───── SOURCE DATA

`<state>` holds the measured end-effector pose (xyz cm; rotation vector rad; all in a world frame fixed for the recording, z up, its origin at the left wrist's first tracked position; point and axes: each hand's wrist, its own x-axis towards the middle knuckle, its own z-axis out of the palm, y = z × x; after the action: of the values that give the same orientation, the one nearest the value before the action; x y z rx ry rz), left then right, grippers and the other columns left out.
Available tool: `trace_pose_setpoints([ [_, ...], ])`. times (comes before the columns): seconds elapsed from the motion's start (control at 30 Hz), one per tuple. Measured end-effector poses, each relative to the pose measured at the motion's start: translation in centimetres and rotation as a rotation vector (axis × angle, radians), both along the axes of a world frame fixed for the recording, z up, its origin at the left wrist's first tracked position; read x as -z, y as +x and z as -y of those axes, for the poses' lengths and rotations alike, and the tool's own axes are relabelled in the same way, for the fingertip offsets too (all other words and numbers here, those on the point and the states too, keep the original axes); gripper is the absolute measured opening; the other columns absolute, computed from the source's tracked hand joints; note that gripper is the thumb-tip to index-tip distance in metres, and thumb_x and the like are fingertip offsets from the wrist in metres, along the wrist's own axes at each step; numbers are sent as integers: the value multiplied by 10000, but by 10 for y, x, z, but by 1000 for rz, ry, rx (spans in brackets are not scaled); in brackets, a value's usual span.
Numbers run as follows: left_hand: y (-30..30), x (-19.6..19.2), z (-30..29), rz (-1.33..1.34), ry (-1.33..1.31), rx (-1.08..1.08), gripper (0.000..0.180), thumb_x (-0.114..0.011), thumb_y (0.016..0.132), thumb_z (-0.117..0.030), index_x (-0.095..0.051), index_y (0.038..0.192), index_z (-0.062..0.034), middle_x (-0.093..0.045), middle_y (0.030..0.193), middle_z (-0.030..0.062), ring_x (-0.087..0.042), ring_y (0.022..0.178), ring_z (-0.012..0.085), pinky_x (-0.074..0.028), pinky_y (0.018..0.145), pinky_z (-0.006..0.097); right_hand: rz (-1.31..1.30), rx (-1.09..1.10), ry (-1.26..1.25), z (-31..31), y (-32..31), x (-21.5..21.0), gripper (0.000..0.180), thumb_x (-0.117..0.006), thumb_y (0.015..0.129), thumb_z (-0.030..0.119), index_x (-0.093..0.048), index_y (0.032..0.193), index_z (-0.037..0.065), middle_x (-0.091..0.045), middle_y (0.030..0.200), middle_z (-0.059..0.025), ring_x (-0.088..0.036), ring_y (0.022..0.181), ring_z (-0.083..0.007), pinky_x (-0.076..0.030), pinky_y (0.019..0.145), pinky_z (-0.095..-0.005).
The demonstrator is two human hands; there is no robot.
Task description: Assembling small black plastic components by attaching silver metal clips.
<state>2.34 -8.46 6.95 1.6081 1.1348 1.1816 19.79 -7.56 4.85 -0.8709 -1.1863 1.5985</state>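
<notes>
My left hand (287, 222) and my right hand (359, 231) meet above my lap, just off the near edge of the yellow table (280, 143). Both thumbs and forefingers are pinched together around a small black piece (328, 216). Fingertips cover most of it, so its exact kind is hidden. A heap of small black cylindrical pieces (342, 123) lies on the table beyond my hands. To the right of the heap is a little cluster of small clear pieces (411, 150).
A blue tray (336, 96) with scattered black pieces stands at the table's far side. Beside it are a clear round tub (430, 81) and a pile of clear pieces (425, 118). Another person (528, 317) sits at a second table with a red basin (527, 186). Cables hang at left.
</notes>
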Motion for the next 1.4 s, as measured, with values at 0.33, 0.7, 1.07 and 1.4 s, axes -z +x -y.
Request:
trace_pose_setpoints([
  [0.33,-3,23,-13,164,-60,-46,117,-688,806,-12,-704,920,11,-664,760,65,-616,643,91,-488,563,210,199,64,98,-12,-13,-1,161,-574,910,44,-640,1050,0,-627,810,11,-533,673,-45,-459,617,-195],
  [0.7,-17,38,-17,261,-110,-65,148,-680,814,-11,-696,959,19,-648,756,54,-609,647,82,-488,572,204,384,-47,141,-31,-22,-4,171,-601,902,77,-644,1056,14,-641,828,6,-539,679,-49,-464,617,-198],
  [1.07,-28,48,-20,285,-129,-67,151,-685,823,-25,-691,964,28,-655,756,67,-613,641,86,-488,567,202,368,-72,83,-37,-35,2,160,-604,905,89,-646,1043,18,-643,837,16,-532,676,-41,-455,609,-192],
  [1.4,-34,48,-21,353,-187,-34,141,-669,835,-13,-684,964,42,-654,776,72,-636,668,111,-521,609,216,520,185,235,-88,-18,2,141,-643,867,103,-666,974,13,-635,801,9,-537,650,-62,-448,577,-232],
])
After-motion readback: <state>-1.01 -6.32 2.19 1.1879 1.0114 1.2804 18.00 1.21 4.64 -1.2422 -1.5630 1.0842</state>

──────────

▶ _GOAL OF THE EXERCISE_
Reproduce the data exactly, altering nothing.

▶ _TASK OUTPUT_
`<state>` holds the measured end-effector pose (xyz cm; rotation vector rad; all in a world frame fixed for the recording, z up, its origin at the left wrist's first tracked position; point and axes: each hand's wrist, its own x-axis towards the middle knuckle, its own z-axis out of the palm, y = z × x; after the action: of the values that give the same orientation, the one nearest the value before the action; x y z rx ry rz), left then right, grippers and the other columns left out.
Available tool: `trace_pose_setpoints([ [_, ...], ])`. times (comes before the columns): seconds elapsed from the motion's start (control at 30 Hz), one per tuple. Measured end-effector poses, each relative to the pose measured at the motion's start: translation in centimetres and rotation as a rotation vector (axis × angle, radians), both along the axes of a world frame fixed for the recording, z up, its origin at the left wrist's first tracked position; read x as -z, y as +x and z as -y of those axes, for the poses' lengths and rotations alike, and the tool's own axes are relabelled in the same way, for the fingertip offsets too (all other words and numbers here, those on the point and the states too, keep the original axes); gripper is the absolute measured opening; the other columns absolute, computed from the source's tracked hand joints; note that gripper is the thumb-tip to index-tip distance in metres, and thumb_x and the like are fingertip offsets from the wrist in metres, along the wrist's own axes at each step; numbers are sent as integers: the value multiplied by 10000, but by 10 for y, x, z, but by 1000 for rz, ry, rx (spans in brackets are not scaled); in brackets, a value's usual span.
Numbers run as follows: left_hand: y (-30..30), x (-19.6..19.2), z (-30..29), rz (-1.33..1.34), ry (-1.33..1.31), rx (-1.08..1.08), gripper (0.000..0.180), thumb_x (-0.114..0.011), thumb_y (0.016..0.132), thumb_z (-0.117..0.030), index_x (-0.095..0.051), index_y (0.038..0.192), index_z (-0.062..0.034), middle_x (-0.093..0.045), middle_y (0.030..0.193), middle_z (-0.030..0.062), ring_x (-0.087..0.042), ring_y (0.022..0.178), ring_z (-0.012..0.085), pinky_x (-0.074..0.028), pinky_y (0.018..0.145), pinky_z (-0.006..0.097); right_hand: rz (-1.31..1.30), rx (-1.09..1.10), ry (-1.26..1.25), z (-31..31), y (-32..31), x (-21.5..21.0), gripper (0.000..0.180), thumb_x (-0.117..0.006), thumb_y (0.015..0.129), thumb_z (-0.030..0.119), index_x (-0.093..0.048), index_y (0.032..0.193), index_z (-0.037..0.065), middle_x (-0.091..0.045), middle_y (0.030..0.200), middle_z (-0.059..0.025), ring_x (-0.088..0.036), ring_y (0.022..0.181), ring_z (-0.083..0.007), pinky_x (-0.076..0.030), pinky_y (0.019..0.145), pinky_z (-0.095..-0.005).
The demonstrator is two human hands; there is no robot.
Task description: Assembling small black plastic components by attaching silver metal clips.
<state>2.34 -8.46 6.95 1.6081 1.1348 1.1816 19.79 -7.56 4.85 -0.8709 -1.1863 1.5985</state>
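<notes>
My left hand (287, 222) and my right hand (359, 231) meet above my lap, just off the near edge of the yellow table (280, 143). Both thumbs and forefingers are pinched together around a small black piece (328, 216). Fingertips cover most of it, so its exact kind is hidden. A heap of small black cylindrical pieces (342, 123) lies on the table beyond my hands. To the right of the heap is a little cluster of small clear pieces (411, 150).
A blue tray (336, 96) with scattered black pieces stands at the table's far side. Beside it are a clear round tub (430, 81) and a pile of clear pieces (425, 118). Another person (528, 317) sits at a second table with a red basin (527, 186). Cables hang at left.
</notes>
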Motion for the next 1.4 s, as measured, with values at 0.33, 0.7, 1.07 and 1.4 s, axes -z +x -y.
Request:
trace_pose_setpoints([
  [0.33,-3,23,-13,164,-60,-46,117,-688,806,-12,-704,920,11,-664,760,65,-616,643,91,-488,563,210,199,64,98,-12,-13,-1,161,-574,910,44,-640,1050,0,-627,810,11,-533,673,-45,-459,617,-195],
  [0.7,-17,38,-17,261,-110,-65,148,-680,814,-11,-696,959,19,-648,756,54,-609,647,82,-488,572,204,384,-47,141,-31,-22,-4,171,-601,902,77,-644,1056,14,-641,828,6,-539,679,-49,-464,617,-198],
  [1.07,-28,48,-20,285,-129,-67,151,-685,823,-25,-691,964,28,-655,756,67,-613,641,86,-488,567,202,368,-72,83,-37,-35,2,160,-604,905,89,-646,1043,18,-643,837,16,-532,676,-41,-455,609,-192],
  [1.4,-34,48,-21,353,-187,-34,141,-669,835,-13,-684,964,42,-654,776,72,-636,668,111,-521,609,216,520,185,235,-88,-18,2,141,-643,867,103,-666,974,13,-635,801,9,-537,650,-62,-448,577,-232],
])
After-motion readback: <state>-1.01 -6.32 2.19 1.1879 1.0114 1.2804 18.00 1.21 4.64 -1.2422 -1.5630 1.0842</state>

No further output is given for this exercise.